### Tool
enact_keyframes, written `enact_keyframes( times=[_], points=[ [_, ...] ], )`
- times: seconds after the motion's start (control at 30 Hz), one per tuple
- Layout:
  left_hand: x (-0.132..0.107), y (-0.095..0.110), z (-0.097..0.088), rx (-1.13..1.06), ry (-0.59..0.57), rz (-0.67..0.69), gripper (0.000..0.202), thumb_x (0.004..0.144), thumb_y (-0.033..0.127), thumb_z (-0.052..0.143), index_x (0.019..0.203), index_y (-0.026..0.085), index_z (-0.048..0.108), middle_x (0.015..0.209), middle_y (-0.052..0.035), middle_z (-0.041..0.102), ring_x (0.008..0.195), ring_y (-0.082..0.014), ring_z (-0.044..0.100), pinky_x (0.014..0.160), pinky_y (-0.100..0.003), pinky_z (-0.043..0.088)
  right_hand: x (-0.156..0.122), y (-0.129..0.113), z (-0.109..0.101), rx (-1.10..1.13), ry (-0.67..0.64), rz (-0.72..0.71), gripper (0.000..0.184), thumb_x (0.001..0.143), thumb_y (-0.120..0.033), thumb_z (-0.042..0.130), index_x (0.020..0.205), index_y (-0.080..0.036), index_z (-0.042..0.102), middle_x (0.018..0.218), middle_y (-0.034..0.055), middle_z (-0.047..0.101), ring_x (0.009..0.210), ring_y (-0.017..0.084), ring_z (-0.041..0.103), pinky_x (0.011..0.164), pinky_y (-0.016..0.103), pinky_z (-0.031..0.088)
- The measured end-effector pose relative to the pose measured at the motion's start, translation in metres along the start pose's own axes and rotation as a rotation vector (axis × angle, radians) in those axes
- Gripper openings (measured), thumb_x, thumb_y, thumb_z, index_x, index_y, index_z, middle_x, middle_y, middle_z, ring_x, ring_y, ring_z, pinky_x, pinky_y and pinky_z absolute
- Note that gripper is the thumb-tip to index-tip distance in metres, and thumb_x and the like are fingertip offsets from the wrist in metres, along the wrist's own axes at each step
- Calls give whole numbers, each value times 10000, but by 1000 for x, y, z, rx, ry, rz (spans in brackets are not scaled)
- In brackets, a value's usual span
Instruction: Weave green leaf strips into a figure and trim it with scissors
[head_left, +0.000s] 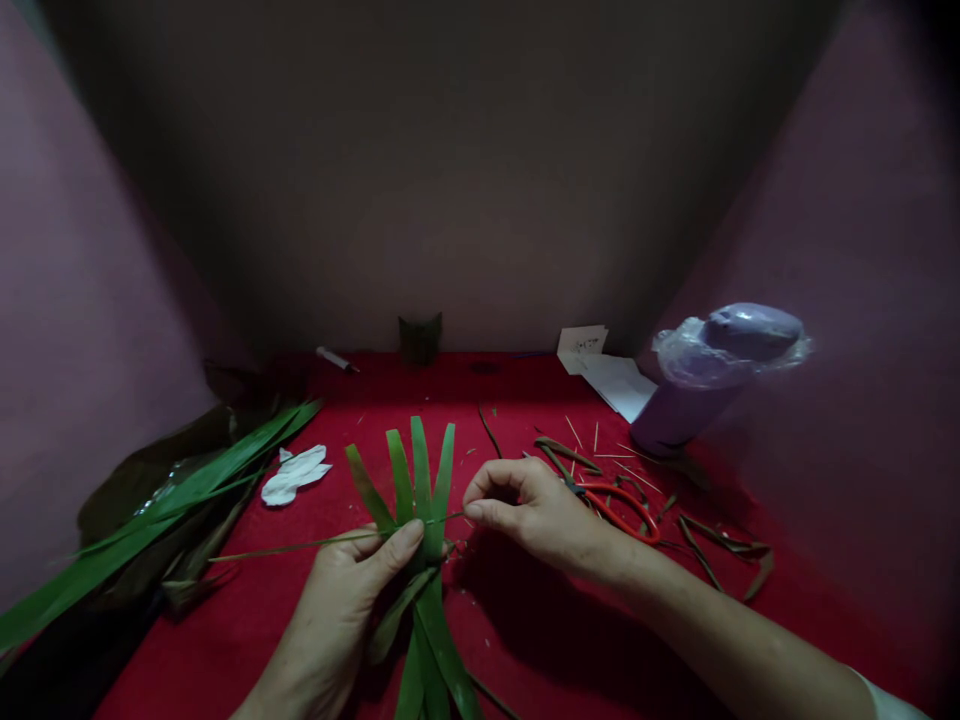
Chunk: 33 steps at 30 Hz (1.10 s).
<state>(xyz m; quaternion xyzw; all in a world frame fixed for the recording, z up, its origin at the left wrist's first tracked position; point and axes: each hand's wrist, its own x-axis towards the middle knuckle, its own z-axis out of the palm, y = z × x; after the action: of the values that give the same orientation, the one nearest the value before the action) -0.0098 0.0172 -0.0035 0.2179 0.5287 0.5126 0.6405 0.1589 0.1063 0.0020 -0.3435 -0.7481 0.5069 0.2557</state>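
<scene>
Left hand: closed grip, left thumb uppermost. Right hand: right of the left thumb, apart from it, its thumb and forefinger pinched. Right forearm: slanting, lower right of the left thumb.

The left hand and the right hand are bare, and the right forearm also. After it comes a pale sleeve, perhaps white, but the dim corner shows little.
</scene>
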Motion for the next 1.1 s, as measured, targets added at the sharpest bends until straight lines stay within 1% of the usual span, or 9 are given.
enact_keyframes(
  times=[0.13, 0.27, 0.57, 0.7, 0.77, 0.83, 0.9, 1.0, 1.1],
  points=[
    [0, 1, 0, -22, 5, 1, 206, 690, 295, 678, 812, 137, 731, 689, -90, 732, 598, -188, 651, 601, -280, 511, 1, 1, -5, 33, -37, 38, 28, 736, -184, 610, 753, -162, 614, 663, -15, 558, 612, 100, 471, 550, 204, 362],
    [0, 1, -1, -8, 18, 19, 184, 692, 292, 677, 771, 135, 732, 686, -86, 731, 581, -164, 639, 619, -260, 507, 2, 0, -13, -42, -40, 38, 56, 751, -154, 583, 700, -153, 605, 614, -20, 522, 562, 87, 427, 513, 200, 334],
    [2, -2, -2, -2, -8, 34, 213, 685, 295, 682, 816, 134, 731, 726, -102, 732, 579, -171, 632, 598, -270, 501, -3, -5, 4, -60, -6, -17, 91, 780, -162, 543, 726, -164, 617, 656, -18, 569, 592, 95, 465, 545, 210, 360],
    [2, -2, -2, -12, 7, 14, 211, 667, 305, 696, 773, 126, 729, 702, -103, 731, 569, -180, 638, 595, -284, 510, -1, -2, 1, -27, -34, 27, 38, 766, -184, 589, 765, -164, 622, 688, -7, 592, 616, 101, 500, 559, 209, 379],
    [1, 0, -1, -20, 41, 5, 217, 655, 308, 705, 770, 125, 730, 673, -98, 729, 557, -186, 644, 573, -281, 513, 1, 1, -7, 22, -63, 80, 103, 792, -252, 588, 807, -156, 620, 708, 9, 609, 624, 107, 529, 562, 213, 395],
    [0, 1, 0, -24, 89, 5, 220, 644, 309, 714, 756, 120, 731, 647, -94, 727, 546, -186, 649, 558, -271, 516, 4, 3, -17, 99, -84, 116, 300, 866, -394, 480, 834, -132, 624, 706, 37, 623, 631, 119, 562, 587, 235, 427],
    [0, 3, 1, -45, 120, 7, 226, 624, 307, 728, 736, 112, 731, 643, -96, 728, 558, -192, 658, 557, -262, 520, 5, 3, -28, 202, -99, 136, 469, 887, -502, 374, 893, -108, 628, 770, 75, 651, 688, 134, 600, 682, 277, 460],
    [1, 5, 3, -86, 134, 2, 233, 597, 301, 746, 725, 106, 728, 659, -99, 732, 593, -206, 672, 567, -264, 531, 7, 3, -42, 276, -70, 160, 591, 870, -585, 298, 935, -108, 641, 863, 107, 678, 807, 166, 631, 810, 333, 453],
    [2, 6, 2, -113, 133, -4, 214, 603, 280, 745, 726, 106, 724, 669, -97, 735, 615, -205, 679, 588, -262, 541, 11, 5, -51, 345, -22, 178, 680, 853, -634, 215, 906, -118, 654, 872, 116, 688, 830, 179, 642, 841, 355, 449]
  ],
)
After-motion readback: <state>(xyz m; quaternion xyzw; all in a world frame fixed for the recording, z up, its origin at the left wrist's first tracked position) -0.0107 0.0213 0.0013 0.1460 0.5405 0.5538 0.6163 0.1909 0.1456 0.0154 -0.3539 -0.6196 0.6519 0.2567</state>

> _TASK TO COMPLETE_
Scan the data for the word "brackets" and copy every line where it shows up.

> _ANSWER TO THE PROBLEM_
- Calls give whole numbers, each value times 10000, but by 1000 for x, y, z, rx, ry, rz (spans in brackets are not scaled)
- In brackets, a value's usual span

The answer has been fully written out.